The drug brought in £958m of sales while GSK’s pandemic adjuvant, a formula added to Covid vaccines developed by others to make them more effective, generated sales of £447m.

Aside from Xevudy, GSK received US regulatory approval last year for the cancer drug Jemperli and Apretude, a long-acting injection for HIV prevention. The focus now is on new products, such as a respiratory syncytial virus (RSV) vaccine for older adults, with late-stage clinical trial results expected by June.

The company needs to replenish its drugs pipeline, and has been dealt a blow by the forthcoming departure of its chief scientific officer Hal Barron, a highly respected US scientist who is joining a Californian startup backed by the Amazon founder Jeff Bezos. He will be replaced by Tony Wood in August.

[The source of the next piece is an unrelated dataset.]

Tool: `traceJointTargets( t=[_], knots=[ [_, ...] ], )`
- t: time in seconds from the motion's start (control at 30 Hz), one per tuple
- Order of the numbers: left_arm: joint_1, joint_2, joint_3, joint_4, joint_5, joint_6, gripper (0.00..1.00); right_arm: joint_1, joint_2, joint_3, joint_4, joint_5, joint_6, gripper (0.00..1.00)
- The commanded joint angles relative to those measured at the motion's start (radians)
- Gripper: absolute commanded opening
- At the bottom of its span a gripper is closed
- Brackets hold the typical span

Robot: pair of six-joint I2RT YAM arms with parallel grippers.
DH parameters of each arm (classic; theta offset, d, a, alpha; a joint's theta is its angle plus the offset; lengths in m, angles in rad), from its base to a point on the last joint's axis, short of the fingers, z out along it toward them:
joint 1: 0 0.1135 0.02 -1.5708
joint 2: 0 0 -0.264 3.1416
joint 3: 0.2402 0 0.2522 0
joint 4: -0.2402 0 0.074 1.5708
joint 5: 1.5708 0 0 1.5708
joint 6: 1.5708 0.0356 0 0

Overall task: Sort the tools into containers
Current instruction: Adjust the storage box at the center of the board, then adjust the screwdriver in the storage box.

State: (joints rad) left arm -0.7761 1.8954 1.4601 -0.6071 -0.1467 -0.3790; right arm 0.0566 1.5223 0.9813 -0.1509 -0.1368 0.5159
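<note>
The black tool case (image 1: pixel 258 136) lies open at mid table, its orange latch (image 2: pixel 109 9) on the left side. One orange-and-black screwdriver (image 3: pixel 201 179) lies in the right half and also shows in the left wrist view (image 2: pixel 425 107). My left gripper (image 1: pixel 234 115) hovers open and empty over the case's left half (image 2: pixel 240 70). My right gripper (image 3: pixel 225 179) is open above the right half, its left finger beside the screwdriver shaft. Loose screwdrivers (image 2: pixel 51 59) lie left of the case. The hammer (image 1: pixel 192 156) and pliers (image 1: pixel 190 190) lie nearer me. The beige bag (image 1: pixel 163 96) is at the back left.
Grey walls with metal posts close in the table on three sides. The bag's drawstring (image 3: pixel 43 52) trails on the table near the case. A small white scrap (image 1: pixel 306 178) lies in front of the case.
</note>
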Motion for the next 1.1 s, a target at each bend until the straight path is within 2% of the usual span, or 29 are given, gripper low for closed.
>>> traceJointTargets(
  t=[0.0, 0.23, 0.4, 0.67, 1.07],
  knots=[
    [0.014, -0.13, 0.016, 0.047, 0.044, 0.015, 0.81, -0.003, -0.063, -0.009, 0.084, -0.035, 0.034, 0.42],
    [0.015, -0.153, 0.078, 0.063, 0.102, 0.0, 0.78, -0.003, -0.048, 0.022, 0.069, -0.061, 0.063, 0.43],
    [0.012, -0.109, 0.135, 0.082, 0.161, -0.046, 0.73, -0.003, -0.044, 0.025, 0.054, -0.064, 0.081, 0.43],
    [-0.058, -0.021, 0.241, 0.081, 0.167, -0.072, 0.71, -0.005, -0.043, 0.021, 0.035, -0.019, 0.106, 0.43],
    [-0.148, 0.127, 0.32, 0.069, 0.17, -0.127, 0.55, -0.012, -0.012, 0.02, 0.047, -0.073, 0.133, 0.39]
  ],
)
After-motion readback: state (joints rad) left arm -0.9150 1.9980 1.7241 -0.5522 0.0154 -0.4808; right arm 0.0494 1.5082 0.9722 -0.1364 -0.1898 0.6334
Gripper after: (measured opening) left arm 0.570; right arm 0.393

Walmsley brushed off any concerns and said: “This is going to be a landmark year for GSK, with a step-change in growth expected and multiple research and development catalysts, including milestones on up to seven key late-stage pipeline assets.

“We are now in full countdown mode to demerger and our aim is to unlock the potential of both GSK and consumer healthcare, strengthen GSK’s balance sheet and maximise value for all shareholders.”

She said GSK would set out the future growth ambitions and the financial profile of the consumer business at an investor event on 28 February. The remaining pharmaceuticals and vaccines business, called New GSK, is expected to deliver sales growth of 5-7% at constant exchange rates this year, compared with 5% growth last year for the whole group. This is higher than analysts were expecting.

GSK’s vaccines sales dropped 10% to £1.8bn last year, as countries’ normal vaccination programmes were disrupted by the Covid-19 vaccination drive, hitting sales of the drugmaker’s shingles and meningitis jabs.